What you return must match the listing below exactly, minus any pictures.

*** DATA PROVIDED ***

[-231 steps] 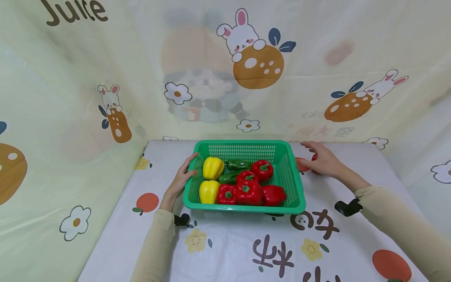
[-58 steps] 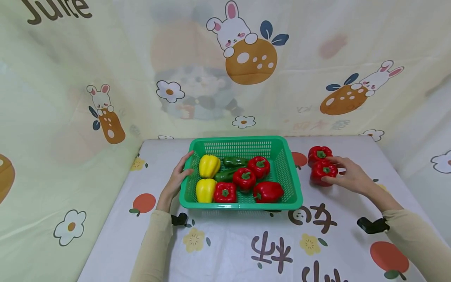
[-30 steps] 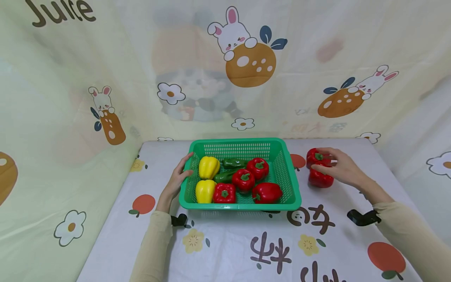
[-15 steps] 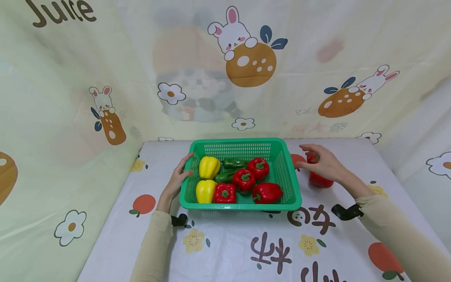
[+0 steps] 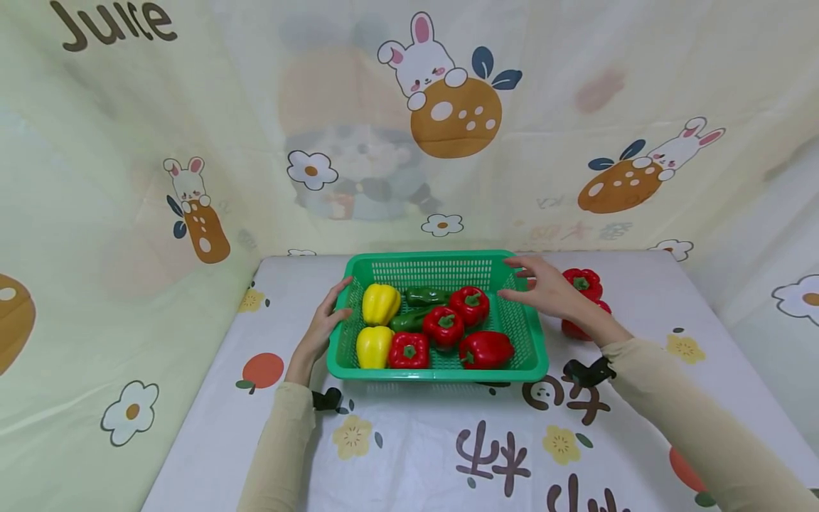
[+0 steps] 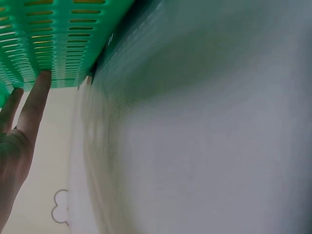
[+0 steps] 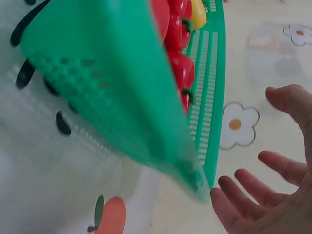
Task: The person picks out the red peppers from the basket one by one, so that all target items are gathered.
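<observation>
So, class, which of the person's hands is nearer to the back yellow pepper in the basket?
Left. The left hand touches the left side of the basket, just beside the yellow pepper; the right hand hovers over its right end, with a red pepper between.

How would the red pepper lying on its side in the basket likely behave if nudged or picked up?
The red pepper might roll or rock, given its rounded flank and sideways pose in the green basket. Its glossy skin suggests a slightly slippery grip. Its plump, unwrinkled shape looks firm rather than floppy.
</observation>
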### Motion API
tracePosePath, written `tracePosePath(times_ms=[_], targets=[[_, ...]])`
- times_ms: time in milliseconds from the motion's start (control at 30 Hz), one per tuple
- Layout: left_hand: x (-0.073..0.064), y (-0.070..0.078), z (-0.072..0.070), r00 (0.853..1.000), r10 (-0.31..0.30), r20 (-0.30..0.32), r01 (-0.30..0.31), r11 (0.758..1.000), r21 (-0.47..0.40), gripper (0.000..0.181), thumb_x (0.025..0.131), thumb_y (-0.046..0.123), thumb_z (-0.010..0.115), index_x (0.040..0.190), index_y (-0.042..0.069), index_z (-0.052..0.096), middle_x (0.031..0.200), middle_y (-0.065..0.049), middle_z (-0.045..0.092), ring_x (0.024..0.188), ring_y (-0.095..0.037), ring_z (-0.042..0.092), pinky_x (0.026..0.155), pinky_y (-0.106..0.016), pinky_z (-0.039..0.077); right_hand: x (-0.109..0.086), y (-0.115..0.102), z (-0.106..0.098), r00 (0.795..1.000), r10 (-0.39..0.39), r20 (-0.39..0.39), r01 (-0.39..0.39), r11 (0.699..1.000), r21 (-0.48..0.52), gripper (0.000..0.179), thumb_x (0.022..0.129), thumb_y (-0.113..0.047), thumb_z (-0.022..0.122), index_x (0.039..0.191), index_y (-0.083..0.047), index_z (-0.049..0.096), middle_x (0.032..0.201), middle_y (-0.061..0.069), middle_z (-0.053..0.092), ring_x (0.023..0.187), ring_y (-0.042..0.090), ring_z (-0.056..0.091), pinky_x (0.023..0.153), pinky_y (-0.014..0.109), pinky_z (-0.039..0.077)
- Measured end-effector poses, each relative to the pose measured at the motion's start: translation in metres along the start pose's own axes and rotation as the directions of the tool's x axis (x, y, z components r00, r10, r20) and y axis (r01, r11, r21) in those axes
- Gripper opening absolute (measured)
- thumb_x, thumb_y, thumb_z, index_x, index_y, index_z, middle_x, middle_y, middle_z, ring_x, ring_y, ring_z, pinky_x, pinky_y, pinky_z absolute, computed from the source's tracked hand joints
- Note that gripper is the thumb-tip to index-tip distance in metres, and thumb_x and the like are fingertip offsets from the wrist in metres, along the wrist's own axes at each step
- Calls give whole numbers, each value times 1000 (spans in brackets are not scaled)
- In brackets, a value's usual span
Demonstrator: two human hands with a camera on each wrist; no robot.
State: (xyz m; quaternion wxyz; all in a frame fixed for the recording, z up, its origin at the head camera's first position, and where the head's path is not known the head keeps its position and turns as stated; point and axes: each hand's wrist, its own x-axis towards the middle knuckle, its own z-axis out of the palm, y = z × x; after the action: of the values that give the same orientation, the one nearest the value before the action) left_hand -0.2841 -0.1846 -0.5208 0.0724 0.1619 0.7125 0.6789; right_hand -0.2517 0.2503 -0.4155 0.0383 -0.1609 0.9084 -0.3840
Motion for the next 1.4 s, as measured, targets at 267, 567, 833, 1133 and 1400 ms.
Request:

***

## EXPECTED ANSWER
[-231 steps] 
[-58 steps] 
[-30 steps] 
[-15 steps] 
[+0 steps] 
[+0 steps] 
[+0 steps] 
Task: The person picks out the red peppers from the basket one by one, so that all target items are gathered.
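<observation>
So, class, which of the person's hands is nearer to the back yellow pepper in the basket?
Left. The left hand touches the left side of the basket, just beside the yellow pepper; the right hand hovers over its right end, with a red pepper between.

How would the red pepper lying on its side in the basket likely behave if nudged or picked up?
The red pepper might roll or rock, given its rounded flank and sideways pose in the green basket. Its glossy skin suggests a slightly slippery grip. Its plump, unwrinkled shape looks firm rather than floppy.
</observation>
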### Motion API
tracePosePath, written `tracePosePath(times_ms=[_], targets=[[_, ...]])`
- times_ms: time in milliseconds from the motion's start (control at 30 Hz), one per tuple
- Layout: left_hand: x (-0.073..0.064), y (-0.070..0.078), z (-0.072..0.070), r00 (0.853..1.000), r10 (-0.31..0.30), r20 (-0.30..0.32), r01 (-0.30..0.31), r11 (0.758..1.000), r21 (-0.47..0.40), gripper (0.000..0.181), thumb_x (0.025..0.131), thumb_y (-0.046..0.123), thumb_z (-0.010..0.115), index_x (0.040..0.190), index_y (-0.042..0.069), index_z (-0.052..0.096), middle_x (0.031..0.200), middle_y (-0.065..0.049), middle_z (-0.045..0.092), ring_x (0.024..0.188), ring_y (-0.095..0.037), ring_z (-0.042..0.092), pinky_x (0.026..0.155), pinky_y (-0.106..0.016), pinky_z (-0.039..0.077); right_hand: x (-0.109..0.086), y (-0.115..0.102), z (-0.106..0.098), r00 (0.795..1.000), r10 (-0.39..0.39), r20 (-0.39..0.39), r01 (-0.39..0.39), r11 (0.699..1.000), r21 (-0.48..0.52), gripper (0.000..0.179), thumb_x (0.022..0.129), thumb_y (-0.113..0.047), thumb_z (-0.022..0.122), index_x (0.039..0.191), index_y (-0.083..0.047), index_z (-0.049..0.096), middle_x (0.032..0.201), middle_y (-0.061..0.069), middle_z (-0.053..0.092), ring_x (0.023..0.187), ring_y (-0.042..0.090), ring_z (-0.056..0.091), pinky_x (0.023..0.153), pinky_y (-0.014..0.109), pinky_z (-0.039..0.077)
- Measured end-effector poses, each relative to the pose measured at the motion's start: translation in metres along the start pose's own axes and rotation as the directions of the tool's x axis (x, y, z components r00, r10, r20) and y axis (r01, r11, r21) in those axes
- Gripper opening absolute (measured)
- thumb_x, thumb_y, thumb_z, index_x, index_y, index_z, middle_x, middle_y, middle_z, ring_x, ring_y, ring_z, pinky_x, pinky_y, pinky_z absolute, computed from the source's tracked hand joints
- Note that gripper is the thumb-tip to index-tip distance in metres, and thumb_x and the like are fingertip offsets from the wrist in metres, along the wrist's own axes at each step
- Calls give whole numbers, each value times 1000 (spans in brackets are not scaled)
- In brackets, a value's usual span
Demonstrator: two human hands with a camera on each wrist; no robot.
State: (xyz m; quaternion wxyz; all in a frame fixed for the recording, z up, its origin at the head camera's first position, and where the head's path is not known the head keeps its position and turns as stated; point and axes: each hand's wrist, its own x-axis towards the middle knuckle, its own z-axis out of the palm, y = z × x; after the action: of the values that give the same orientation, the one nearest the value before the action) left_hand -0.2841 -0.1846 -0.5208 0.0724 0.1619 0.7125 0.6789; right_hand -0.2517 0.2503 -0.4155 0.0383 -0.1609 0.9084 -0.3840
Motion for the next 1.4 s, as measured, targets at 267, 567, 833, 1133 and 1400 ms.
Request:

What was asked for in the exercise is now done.